>
> There can be twin collapses of Japan and USA,
given their politico-economic interdependency, no? To what extent is the
European economy dependent on the US being the consumer of last
resort? Peter Gowan says that "The final
implementation of the Euro in July 2002 will supply a very substantial shield
for Western Europe, particularly when it is combined with an integrated deep
and liquid EU financial system. The strength of this shield will be all the
greater in that, despite all the talk of
economic globalisation, the European economy is becoming an increasingly
closed one, less and
less reliant upon transatlantic trade."
Some of this depends upon how "twin" the twin collapses are. If a banking crisis in Japan pulls down the dollar (as the Japanese liquidate US debt), it would be one thing.

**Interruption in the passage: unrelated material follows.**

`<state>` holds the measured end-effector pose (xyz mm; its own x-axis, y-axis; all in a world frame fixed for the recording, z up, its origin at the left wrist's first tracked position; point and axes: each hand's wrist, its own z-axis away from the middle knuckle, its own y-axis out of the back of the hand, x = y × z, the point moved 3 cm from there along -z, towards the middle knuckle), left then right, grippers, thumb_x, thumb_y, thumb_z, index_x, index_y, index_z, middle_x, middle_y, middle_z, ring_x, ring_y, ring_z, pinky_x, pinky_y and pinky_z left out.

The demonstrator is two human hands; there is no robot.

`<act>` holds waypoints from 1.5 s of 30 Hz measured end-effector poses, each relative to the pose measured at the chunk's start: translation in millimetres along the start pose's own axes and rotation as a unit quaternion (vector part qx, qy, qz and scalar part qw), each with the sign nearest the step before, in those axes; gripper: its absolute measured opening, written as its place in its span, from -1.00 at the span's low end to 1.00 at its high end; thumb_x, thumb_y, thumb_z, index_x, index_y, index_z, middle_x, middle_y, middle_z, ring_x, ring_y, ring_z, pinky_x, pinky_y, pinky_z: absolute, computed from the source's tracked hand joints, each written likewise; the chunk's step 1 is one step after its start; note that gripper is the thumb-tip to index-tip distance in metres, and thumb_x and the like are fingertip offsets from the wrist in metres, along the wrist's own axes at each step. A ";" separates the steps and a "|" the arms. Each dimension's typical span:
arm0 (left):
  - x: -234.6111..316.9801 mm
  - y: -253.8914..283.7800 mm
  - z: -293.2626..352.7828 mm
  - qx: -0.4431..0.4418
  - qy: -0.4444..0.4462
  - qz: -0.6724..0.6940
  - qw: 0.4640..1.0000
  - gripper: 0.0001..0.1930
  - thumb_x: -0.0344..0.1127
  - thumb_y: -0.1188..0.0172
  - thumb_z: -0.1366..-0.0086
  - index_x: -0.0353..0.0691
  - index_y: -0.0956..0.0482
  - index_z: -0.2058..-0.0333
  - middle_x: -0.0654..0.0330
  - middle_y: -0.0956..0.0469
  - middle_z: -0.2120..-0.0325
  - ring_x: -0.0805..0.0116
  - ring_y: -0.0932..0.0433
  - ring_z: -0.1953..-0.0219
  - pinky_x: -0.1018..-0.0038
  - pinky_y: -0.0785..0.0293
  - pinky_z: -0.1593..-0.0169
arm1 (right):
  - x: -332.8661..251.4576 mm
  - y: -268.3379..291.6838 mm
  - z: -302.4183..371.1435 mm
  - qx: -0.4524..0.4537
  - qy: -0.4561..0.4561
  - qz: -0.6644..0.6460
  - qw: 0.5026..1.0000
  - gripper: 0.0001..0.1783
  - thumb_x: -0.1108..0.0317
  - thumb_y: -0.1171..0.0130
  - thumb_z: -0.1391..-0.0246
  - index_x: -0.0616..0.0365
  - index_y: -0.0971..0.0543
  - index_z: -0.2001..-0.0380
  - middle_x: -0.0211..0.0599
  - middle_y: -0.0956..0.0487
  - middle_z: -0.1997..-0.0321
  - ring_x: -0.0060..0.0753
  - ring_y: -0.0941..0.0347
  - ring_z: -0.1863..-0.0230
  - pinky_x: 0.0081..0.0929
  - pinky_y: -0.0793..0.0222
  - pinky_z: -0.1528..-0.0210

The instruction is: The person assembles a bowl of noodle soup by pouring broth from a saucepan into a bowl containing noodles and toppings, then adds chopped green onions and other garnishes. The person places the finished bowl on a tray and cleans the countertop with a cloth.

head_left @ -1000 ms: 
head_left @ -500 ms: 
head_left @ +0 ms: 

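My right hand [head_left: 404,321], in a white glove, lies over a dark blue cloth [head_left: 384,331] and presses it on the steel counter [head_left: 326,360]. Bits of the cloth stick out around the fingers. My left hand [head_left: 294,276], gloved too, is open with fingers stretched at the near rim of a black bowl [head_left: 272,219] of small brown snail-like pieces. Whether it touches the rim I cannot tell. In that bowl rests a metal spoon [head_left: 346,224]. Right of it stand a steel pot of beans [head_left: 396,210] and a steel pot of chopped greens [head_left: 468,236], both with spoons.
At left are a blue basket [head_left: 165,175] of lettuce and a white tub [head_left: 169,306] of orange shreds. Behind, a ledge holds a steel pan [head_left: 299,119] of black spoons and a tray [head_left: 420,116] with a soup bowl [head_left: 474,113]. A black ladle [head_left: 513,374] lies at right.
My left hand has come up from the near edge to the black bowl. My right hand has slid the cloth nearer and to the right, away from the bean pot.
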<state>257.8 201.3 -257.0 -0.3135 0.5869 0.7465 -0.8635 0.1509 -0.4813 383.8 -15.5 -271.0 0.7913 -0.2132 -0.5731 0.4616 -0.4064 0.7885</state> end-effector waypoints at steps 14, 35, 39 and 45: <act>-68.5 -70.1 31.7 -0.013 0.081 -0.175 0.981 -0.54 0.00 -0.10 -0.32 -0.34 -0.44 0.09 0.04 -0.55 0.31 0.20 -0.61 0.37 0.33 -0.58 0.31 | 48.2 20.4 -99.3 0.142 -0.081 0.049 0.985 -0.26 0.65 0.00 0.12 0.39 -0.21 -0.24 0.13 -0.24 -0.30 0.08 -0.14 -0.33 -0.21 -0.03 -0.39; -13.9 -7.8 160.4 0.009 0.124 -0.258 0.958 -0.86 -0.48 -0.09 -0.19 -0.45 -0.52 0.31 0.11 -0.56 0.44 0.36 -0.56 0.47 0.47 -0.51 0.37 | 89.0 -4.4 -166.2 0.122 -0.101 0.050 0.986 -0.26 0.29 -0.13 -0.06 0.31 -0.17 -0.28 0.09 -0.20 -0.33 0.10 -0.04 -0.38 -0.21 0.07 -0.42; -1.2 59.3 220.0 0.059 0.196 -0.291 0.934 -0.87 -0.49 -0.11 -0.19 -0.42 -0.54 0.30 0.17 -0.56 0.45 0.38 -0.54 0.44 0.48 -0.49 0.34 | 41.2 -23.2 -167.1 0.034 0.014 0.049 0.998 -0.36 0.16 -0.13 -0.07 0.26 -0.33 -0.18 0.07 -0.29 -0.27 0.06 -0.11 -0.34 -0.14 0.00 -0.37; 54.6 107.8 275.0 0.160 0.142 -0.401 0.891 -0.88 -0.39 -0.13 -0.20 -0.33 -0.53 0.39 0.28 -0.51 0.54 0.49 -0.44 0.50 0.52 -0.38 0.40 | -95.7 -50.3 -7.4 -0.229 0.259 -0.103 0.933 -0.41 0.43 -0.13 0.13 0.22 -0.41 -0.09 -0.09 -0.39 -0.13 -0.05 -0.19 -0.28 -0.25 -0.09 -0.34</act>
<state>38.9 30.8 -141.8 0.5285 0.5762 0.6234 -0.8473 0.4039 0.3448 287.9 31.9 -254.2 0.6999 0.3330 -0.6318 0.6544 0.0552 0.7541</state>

But even then, this might not be bad middle term for the US--it would be favorable for both debt and exports. (Though again, where the demand is going to come from is the big question.) Europe's banks are in worse shape than the US's, with lower reserves and returns on equity--Commerzbank and CSG are in horrible shape. (See yesterday's WSJ.) And growth has been anemic--Germany, its largest economy, is also its weakest. In the short term, it's hard to see how Gowan's picture plays out.
To ask the obvious: will anything change substantially until American military power gets delivered as serious setback? Isn't it the republicrat way to have gov't spending (keeps down unemployment) and your imperial outposts of progress, too?